Los ciberataques a empresas incorporan modalidades que buscan explotar la confianza interna y la autoridad asociada a los cargos jerárquicos. Entre ellas, la suplantación de identidad de directivos —en particular de CEO o CFO— aparece como un recurso orientado a inducir pagos, transferencias o el acceso a información crítica dentro de las organizaciones.
La dinámica se apoya en la verosimilitud del remitente y en la presión operativa que suele acompañar estos pedidos. Al presentarse como un directivo, el atacante intenta acelerar decisiones y reducir instancias de verificación, con el objetivo de que un empleado, un área administrativa o un equipo con permisos ejecute acciones que, en condiciones normales, requerirían controles adicionales.
En ese esquema, el foco está puesto en dos resultados posibles. Por un lado, la concreción de movimientos de dinero, como pagos o transferencias. Por otro, la apertura de accesos a información crítica, que puede incluir datos sensibles para la operatoria del negocio. El riesgo central para la organización es que una identidad falsificada habilite una orden que se percibe legítima por el cargo que supuestamente la emite.

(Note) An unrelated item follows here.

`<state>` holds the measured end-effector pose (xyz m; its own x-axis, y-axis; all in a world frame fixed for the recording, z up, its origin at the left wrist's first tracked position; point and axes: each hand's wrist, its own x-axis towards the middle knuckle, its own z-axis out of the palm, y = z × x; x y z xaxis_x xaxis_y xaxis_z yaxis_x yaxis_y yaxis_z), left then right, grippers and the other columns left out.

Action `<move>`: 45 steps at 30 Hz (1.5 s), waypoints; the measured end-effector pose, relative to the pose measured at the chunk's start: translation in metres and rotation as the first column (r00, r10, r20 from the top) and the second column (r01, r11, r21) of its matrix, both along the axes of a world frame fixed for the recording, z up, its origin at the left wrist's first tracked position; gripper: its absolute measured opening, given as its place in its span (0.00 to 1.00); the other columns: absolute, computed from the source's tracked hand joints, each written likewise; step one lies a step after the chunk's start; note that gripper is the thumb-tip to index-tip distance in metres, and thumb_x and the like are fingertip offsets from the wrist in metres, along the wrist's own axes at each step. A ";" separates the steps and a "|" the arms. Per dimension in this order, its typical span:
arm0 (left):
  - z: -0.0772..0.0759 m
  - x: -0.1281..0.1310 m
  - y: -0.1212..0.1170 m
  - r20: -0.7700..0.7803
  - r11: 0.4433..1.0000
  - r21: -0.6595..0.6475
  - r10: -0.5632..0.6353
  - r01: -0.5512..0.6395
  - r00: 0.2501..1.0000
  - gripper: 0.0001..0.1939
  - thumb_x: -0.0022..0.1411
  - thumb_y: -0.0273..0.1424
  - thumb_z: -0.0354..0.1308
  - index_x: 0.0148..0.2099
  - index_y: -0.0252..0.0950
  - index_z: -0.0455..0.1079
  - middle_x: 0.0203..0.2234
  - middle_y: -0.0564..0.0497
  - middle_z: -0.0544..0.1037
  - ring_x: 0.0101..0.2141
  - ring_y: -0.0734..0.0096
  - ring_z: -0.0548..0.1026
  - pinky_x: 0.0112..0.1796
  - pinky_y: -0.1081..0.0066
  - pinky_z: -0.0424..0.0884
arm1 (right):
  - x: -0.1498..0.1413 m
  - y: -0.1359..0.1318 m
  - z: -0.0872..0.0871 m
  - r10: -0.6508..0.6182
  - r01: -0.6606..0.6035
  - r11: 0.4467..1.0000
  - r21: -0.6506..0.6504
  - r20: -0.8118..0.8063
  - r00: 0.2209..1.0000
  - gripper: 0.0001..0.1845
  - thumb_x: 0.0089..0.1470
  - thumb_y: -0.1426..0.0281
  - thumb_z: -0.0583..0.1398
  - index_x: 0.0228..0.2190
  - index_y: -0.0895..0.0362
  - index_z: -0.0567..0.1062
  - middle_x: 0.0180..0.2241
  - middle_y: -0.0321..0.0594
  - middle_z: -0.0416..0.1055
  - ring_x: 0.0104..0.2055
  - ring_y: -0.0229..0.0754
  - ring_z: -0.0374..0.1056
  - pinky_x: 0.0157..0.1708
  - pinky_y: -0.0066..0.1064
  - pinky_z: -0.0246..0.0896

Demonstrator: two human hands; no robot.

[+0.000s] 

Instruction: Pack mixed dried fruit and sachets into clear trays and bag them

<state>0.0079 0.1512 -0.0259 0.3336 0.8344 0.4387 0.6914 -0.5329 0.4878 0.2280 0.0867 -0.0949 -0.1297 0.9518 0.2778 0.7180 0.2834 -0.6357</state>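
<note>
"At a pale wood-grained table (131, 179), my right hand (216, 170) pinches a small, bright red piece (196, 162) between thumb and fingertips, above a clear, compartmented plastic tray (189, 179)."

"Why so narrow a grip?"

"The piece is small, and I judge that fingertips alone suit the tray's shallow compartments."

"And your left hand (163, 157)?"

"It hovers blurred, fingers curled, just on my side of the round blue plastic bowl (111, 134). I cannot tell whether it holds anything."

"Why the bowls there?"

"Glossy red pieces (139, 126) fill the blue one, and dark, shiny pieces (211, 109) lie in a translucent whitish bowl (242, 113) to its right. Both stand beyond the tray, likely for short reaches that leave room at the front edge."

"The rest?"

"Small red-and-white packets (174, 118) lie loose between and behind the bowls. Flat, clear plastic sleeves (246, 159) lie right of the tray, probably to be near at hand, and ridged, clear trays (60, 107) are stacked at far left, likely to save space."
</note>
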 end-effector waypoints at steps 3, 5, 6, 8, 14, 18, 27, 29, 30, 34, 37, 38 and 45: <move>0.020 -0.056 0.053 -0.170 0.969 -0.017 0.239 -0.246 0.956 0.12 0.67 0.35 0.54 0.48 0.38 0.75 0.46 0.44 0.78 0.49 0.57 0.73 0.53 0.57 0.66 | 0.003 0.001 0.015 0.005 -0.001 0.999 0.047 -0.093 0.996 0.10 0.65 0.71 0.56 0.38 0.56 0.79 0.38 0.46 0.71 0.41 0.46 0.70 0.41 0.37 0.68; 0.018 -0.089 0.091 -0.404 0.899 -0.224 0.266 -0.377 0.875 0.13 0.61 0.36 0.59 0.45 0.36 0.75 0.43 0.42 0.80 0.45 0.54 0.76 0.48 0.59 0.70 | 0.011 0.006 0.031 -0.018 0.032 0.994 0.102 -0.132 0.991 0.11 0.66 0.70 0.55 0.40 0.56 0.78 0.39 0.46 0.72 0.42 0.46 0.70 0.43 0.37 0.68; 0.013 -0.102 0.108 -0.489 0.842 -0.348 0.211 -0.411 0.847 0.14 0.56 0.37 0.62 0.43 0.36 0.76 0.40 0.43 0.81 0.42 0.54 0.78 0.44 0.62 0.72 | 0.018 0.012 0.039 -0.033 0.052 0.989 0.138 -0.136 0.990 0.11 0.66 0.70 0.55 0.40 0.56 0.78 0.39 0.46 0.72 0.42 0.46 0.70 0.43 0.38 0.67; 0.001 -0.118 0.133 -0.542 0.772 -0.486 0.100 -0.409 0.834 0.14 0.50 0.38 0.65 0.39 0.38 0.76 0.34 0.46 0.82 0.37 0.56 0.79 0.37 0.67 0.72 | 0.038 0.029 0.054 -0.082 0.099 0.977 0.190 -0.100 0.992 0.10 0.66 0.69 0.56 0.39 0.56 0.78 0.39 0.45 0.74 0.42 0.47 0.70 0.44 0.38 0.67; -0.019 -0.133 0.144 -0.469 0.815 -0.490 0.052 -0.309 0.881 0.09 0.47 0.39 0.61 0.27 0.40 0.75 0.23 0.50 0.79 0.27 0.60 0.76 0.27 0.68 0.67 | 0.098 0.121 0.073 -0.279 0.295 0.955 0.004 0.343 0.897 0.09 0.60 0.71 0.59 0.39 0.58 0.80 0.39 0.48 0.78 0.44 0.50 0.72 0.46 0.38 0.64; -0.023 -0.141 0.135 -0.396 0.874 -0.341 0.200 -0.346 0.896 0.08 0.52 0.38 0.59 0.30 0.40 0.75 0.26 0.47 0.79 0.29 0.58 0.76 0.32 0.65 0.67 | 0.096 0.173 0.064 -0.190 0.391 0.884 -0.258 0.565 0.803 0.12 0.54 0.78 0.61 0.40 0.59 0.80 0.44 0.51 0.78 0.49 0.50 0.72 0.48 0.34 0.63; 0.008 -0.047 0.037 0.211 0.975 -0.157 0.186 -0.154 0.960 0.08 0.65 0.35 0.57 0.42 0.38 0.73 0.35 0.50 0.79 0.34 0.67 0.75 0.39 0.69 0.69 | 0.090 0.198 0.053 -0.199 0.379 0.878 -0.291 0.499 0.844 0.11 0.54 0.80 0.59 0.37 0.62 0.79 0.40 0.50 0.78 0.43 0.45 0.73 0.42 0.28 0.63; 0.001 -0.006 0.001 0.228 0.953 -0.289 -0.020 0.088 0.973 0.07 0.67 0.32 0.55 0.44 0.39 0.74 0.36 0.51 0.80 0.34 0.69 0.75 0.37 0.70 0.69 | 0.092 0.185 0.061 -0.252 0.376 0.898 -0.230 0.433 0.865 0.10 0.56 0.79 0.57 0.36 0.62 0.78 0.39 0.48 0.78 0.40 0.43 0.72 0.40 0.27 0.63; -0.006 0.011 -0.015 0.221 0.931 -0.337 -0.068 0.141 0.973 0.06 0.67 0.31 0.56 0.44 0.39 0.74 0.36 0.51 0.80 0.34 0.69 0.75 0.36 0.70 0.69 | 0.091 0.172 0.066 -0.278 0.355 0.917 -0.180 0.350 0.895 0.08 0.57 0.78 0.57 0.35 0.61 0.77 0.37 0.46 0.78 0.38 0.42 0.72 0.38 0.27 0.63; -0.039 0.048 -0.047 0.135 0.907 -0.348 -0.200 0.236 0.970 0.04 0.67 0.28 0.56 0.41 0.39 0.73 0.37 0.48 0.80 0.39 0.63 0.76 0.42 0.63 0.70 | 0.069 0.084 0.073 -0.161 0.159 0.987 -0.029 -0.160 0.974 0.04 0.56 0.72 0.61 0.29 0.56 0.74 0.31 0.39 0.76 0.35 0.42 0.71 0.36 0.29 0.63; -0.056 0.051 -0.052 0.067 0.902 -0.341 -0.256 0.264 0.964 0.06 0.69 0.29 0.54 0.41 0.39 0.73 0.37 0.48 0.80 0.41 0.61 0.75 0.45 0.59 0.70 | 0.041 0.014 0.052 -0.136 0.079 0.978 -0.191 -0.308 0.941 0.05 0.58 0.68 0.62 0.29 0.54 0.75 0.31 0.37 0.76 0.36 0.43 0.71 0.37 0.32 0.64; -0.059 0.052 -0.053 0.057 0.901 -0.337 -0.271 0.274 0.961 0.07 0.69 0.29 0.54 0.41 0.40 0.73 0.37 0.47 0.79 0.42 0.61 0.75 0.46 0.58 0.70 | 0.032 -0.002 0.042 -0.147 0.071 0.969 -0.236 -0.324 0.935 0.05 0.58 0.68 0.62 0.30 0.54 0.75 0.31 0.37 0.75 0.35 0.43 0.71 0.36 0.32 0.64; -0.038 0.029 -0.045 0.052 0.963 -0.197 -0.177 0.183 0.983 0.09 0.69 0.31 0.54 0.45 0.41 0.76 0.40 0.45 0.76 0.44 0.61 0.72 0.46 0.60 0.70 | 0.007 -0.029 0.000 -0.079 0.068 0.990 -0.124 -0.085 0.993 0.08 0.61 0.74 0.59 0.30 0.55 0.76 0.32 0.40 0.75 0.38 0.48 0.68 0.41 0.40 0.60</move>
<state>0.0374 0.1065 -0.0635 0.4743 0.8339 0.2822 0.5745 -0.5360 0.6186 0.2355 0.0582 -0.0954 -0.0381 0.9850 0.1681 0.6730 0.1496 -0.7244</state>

El planteo también subraya la necesidad de prevención, con medidas que permitan detectar intentos de fraude antes de que se materialicen. La prevención, en este tipo de maniobras, se vincula con la capacidad de la empresa para confirmar identidades y validar solicitudes que involucren fondos o permisos de acceso, aun cuando provengan —o aparenten provenir— de niveles jerárquicos altos.
“Estamos viendo una evolución clara: los ataques dejaron de ser masivos para volverse selectivos. El ‘whaling’ es un ejemplo de cómo los delincuentes apuntan directamente a ejecutivos para lograr transferencias o accesos críticos. Este tipo de fraude no explota fallas tecnológicas, sino procesos internos y decisiones bajo presión. Por eso, el riesgo hoy es tanto organizacional como tecnológico”, señala Pablo García, BDM Cyber de TIVIT Latam.